GOAL OF THE EXERCISE> Every line below that holds the word "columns" must be listed.
---
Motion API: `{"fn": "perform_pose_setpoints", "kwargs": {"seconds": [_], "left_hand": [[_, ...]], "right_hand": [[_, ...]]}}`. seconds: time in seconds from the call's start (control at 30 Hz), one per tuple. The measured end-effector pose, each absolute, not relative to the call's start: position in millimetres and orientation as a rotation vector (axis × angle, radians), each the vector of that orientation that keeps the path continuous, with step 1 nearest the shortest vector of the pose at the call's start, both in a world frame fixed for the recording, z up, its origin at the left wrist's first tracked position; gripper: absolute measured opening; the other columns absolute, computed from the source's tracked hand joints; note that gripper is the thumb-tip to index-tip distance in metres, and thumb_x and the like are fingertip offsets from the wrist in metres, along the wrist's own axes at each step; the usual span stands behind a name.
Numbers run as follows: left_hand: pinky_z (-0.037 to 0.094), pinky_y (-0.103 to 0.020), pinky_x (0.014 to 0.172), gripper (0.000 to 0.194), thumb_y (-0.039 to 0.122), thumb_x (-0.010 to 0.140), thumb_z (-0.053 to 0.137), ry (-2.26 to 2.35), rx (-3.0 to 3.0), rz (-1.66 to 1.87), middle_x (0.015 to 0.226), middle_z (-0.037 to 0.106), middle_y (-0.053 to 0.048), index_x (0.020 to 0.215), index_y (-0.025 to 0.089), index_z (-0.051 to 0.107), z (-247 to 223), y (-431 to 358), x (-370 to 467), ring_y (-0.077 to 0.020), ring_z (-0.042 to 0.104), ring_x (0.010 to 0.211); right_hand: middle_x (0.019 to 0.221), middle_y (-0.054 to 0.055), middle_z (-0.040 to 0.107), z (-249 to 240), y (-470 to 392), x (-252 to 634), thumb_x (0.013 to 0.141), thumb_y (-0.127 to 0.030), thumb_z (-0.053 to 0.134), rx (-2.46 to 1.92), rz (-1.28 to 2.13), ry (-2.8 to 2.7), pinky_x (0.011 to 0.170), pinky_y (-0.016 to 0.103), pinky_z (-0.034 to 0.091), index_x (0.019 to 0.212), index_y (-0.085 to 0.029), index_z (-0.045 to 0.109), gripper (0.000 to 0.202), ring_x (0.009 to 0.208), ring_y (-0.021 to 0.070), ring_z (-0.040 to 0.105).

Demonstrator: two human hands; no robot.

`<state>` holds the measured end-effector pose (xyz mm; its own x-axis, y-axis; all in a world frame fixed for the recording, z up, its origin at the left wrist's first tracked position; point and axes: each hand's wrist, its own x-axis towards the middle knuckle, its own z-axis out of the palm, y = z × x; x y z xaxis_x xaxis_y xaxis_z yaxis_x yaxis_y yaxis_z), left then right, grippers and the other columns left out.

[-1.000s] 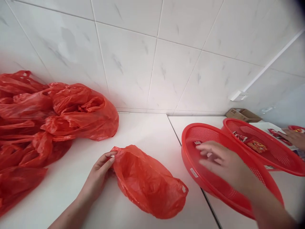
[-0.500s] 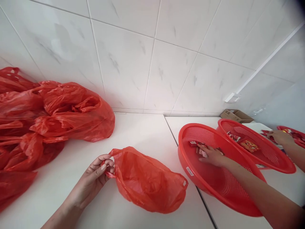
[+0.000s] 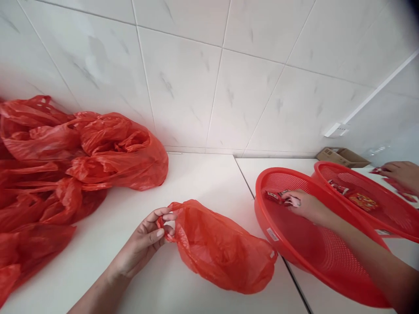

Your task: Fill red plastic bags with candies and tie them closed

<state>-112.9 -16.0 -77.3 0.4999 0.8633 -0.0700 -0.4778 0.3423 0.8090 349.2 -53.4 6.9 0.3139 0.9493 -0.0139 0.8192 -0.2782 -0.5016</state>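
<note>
My left hand (image 3: 144,240) pinches one handle of a thin red plastic bag (image 3: 225,248), which lies spread on the white table with its mouth partly open. My right hand (image 3: 306,205) reaches down inside the nearer red perforated basket (image 3: 327,248). Its fingers are closed on small red-and-white packets, partly hidden under the hand. One more small dark red packet (image 3: 273,196) shows just left of those fingertips, against the basket floor. What is printed on the packets is too small to read.
Filled red plastic bags (image 3: 121,150) are heaped at the left. Behind the nearer basket is a second red basket (image 3: 393,209) with an orange-red packet (image 3: 362,200). A cardboard box (image 3: 342,157) stands by the wall. Another person's hand (image 3: 402,172) handles red packets at far right.
My right hand's fingers have drawn together over the packets in the basket. My left hand keeps hold of the bag handle. The whole view has shifted, moving the scene rightward.
</note>
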Motion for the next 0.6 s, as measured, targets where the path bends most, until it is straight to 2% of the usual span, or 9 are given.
{"fn": "perform_pose_setpoints", "kwargs": {"seconds": [0.1,0.17,0.23,0.3,0.43,0.5,0.6], "left_hand": [[0.049,-0.027,0.075,0.038,0.021,0.079,0.068,0.55,0.871,0.914,0.124,0.057,-0.002,0.115,0.032,0.06,-74.4,-18.2,-110.2,-0.0105,0.056,0.074],[0.048,-0.027,0.075,0.038,0.021,0.08,0.068,0.547,0.905,0.9,0.131,0.054,-0.003,0.115,0.032,0.06,-71.8,-19.5,-108.0,-0.0091,0.055,0.07],[0.048,-0.026,0.074,0.037,0.021,0.079,0.067,0.547,0.932,0.891,0.137,0.05,-0.003,0.115,0.031,0.06,-69.3,-21.1,-106.3,-0.0083,0.054,0.068],[0.047,-0.026,0.072,0.038,0.02,0.079,0.067,0.554,0.953,0.89,0.141,0.045,-0.004,0.115,0.031,0.06,-67.6,-23.0,-105.4,-0.008,0.053,0.068],[0.045,-0.024,0.071,0.043,0.018,0.078,0.067,0.561,0.968,0.875,0.147,0.038,-0.003,0.117,0.033,0.058,-66.0,-25.9,-106.0,-0.0067,0.052,0.068],[0.044,-0.024,0.07,0.043,0.017,0.078,0.067,0.56,0.975,0.864,0.148,0.037,-0.003,0.117,0.033,0.058,-65.7,-25.8,-106.7,-0.0062,0.051,0.067],[0.044,-0.024,0.07,0.042,0.017,0.078,0.066,0.557,0.986,0.864,0.148,0.037,-0.004,0.117,0.033,0.058,-65.8,-24.2,-107.7,-0.0066,0.05,0.067]], "right_hand": [[0.111,0.006,0.065,42.8,-68.5,309.0,0.074,-0.029,0.063,-1.946,0.56,-1.701,0.082,0.032,0.05,0.103,-0.028,0.065,0.029,0.096,0.0229,0.063],[0.108,0.005,0.064,63.2,-83.5,269.5,0.074,-0.029,0.065,-1.806,0.665,-1.808,0.079,0.031,0.051,0.099,-0.03,0.066,0.025,0.091,0.0219,0.063],[0.104,0.004,0.063,72.8,-96.4,226.8,0.076,-0.023,0.062,-1.563,0.928,-1.97,0.077,0.03,0.051,0.096,-0.03,0.067,0.022,0.087,0.0196,0.062],[0.103,0.004,0.06,68.3,-102.1,189.1,0.079,-0.017,0.056,-1.352,1.135,-2.111,0.072,0.027,0.05,0.096,-0.03,0.068,0.024,0.083,0.0165,0.061],[0.097,0.002,0.055,29.4,-92.2,146.2,0.078,-0.011,0.052,-1.268,1.142,-2.221,0.063,0.022,0.047,0.098,-0.028,0.067,0.03,0.067,0.0096,0.055],[0.104,0.002,0.055,12.5,-85.1,139.7,0.073,-0.016,0.062,-1.392,1.101,-2.199,0.068,0.024,0.048,0.105,-0.029,0.065,0.035,0.075,0.0119,0.057],[0.129,0.004,0.05,13.3,-82.7,141.7,0.062,-0.029,0.076,-1.558,1.003,-2.202,0.086,0.031,0.047,0.121,-0.033,0.059,0.062,0.107,0.0226,0.055]]}}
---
EXERCISE SOLUTION>
Motion API: `{"fn": "perform_pose_setpoints", "kwargs": {"seconds": [_], "left_hand": [[_, ...]], "right_hand": [[_, ...]]}}`. seconds: time in seconds from the call's start (control at 30 Hz), one per tuple. The measured end-effector pose, each absolute, not relative to the call's start: position in millimetres and orientation as a rotation vector (axis × angle, radians), each the vector of that orientation that keeps the path continuous, with step 1 nearest the shortest vector of the pose at the call's start, both in a world frame fixed for the recording, z up, its origin at the left wrist's first tracked position; gripper: absolute measured opening; the other columns absolute, computed from the source's tracked hand joints; note that gripper is the thumb-tip to index-tip distance in metres, and thumb_x and the like are fingertip offsets from the wrist in metres, along the wrist's own axes at each step; the usual span stands behind a name.
`<state>` holds the measured end-effector pose (xyz mm; its own x-axis, y-axis; all in a world frame fixed for the recording, z up, its origin at the left wrist's first tracked position; point and axes: each hand's wrist, its own x-axis towards the middle knuckle, its own z-axis out of the palm, y = z × x; x y z xaxis_x xaxis_y xaxis_z yaxis_x yaxis_y yaxis_z), left then right, grippers and the other columns left out.

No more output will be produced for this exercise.